The reply should match the listing below character for character, except that no image is carried over.

→ **Recorded information**:
------------------------------
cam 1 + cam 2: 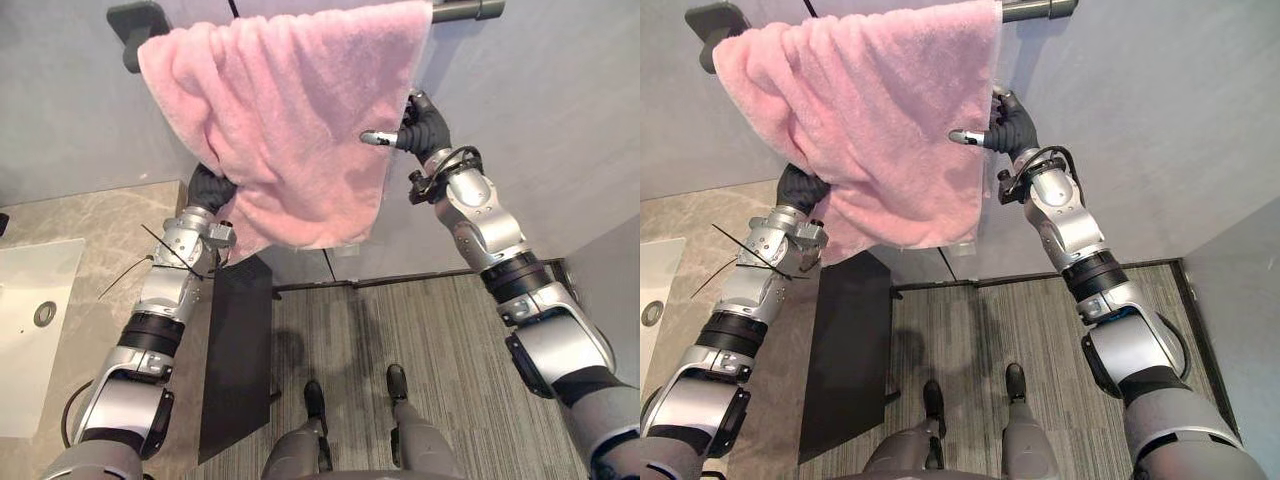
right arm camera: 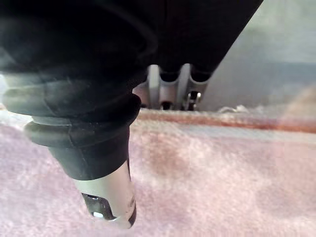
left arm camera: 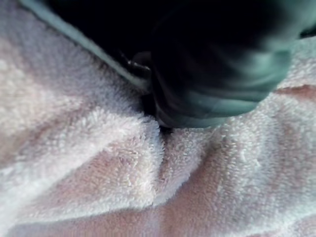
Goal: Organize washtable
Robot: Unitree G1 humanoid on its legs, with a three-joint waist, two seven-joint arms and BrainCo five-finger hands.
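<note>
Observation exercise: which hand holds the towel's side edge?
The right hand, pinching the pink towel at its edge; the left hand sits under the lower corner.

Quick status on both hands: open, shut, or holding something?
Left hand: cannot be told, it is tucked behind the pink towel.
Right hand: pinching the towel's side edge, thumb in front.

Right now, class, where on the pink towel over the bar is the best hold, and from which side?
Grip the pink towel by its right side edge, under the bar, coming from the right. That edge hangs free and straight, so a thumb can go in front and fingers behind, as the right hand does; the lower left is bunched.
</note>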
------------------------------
→ **Answer area**:
cam 1 + cam 2: 
right arm camera: 
left arm camera: 
Goal: Organize washtable
Robot: Unitree G1 humanoid on its legs, with a three-joint waist, two seven-joint arms and BrainCo five-finger hands.
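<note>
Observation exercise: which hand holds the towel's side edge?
The right hand, pinching the pink towel at its edge; the left hand sits under the lower corner.

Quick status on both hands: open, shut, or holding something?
Left hand: cannot be told, it is tucked behind the pink towel.
Right hand: pinching the towel's side edge, thumb in front.

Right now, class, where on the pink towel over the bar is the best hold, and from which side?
Grip the pink towel by its right side edge, under the bar, coming from the right. That edge hangs free and straight, so a thumb can go in front and fingers behind, as the right hand does; the lower left is bunched.
</note>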

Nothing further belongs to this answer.